Het communicatieve geheugen wordt geleidelijk aangevuld met een cultureel geheugen waarin de sociale trauma’s van de Eerste en Tweede Wereldoorlog worden aangestipt of zelfs gethematiseerd.

  • In Sankt Vith, Eupen en Kelmis werden nieuwe historische verenigingen opgericht
  • Jonge Duitse en Zwitserse academici analyseren de staatswissels van 1920 tot 1945 en het interbellum en de oorlogsperiode.
  • De Belgische Radio (BHF) zendt een serie uit over “50 jaar Oost-België”.
  • De eerste geschiedkundige werken uit de regio worden gepubliceerd.

In de jaren 1960 ontstaat een langzame “pluralisering van de meningsverscheidenheid”: de Aachener Volkszeitung publiceert een dagelijkse bijlage over Oost-België (1965-1989); de hoofdredacteur van Grenz-Echo Henri Michel wordt vervangen door Heinrich Toussaint, die veel meer openstaat voor andere meningen; de Belgische Radio, die in het Duits uitzendt, breidt zijn programma uit en draagt bij tot de meningsvorming.

 

Tot 1965 was de Christelijk-Sociale Partij (CSP) de enige spreekbuis van Oost-België naar Brussel. De naoorlogse lethargie werd voor het eerst doorbroken in de verkiezingscampagne van 1968. De liberale Partij voor Vrijheid en Vooruitgang (PFF) won een derde van de stemmen na een opmerkelijk moderne verkiezingscampagne. De CSP haalde maar net de absolute meerderheid. Vanuit het hedendaags perspectief waren veel stemmen waarschijnlijk minder een stem voor de liberale partij op zich dan een uiting van sociaal protest, die de nu gecoöpteerde senator Michel Louis (PFF) uit Sankt Vith naar Brussel bracht. Hij voerde onverschrokken campagne voor de erkenning van de Duitstaligen als minderheid en voor autonomie. Oost-België werd actief en controversieel betrokken bij de politiek.

 

De algemene verschuiving in waarden veranderde de samenleving, het dagelijks leven en het mediagebruik. Er ontstonden nieuwe samenlevingspatronen, die aanzienlijk werden versterkt door de democratisering van het onderwijs. Steeds meer burgers durfden deel te nemen aan het politieke leven. Er vond een repolitisering van het openbare leven plaats.

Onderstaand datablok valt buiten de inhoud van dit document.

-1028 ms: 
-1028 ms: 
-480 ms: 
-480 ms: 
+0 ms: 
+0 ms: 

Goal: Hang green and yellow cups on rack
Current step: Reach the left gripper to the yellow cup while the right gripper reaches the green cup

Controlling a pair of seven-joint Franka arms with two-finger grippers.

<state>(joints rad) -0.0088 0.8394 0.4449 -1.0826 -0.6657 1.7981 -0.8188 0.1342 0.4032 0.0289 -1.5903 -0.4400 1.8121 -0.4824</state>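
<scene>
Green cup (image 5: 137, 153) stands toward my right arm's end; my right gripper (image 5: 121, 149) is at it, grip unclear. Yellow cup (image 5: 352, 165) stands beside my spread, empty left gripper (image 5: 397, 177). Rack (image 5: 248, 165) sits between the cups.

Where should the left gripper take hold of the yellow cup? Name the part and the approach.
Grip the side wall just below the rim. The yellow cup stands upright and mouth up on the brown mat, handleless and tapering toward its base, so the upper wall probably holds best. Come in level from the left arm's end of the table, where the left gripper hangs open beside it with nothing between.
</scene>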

De eerste regionale politieke groepering die in 1970 ontstond, was de Christelijke Onafhankelijke Kiezersvereniging (CUW), die in 1971 opging in de Partij van de Duitstalige Belgen (PDB). De woordvoerders waren jonge politici die kennis hadden gemaakt met Vlaamse visies op autonomie en federalisme, vooral in Leuven. Zij stelden maximale eisen in de autonomiedebatten. Ze werden tegengewerkt door de zogenaamde traditionele partijen. Een minderheid van de reeds gevestigde politici verwierp elke transformatie van de Belgische staat. De meerderheid van die partijen bekeek het proces met argusogen. Na lang aarzelen kozen ze voor een beleid van kleine stappen in alliantie met hun nationale moederpartijen. Op politiek vlak sprak Oost-België met vele stemmen.

De Belgische politieke partijen beseften dat België op nationaal niveau alleen gered kon worden door ingrijpende hervormingen. Culturele autonomie voor de taalgemeenschappen zou een eerste stap zijn. Dat moest de politieke druk van de federalistische Vlamingen op de staat verlichten. Bij de eerste staatshervorming (1970/1971) werden de Nederlandse, Franse en Duitse cultuurgemeenschappen opgericht.

De autonomie van de Duitstalige minderheid begon op 23 oktober 1973 met de oprichting van de Raad van de Duitse Cultuurgemeenschap. Dat was de eerste culturele raad die in 1974 voor het eerst rechtstreeks en vrij werd verkozen. De Vlaamse en Franse culturele raden waren al in 1971 opgericht. Het duurde echter tot de vierde staatshervorming in 1993 voordat er rechtstreekse verkiezingen werden georganiseerd. De Brusselse Gewestraad wordt sinds zijn oprichting in 1989 rechtstreeks verkozen.

In 1974 beheerde de Raad van de Duitse Cultuurgemeenschap een budget van ongeveer 300.000 euro. Hij had ook weinig bevoegdheden. Voor politiek geïnteresseerde burgers symboliseerde de raad echter de langverwachte erkenning van de Duitstalige minderheid met haar taal, geschiedenis en cultuur. Als politiek forum zou het een sleutelrol spelen in de vormgeving van de autonomiediscussies en de organisatie van het autonomieproces in Eupen en Brussel.

In 1950 waren er verschillende visies op de toekomst van Oost-België. Ofwel een regio waar de Franse taal domineerde in scholen, administratie en het dagelijkse leven, ofwel een regio waar de Duitse moedertaal en cultuur erkend werden en medezeggenschapsrechten mogelijk waren.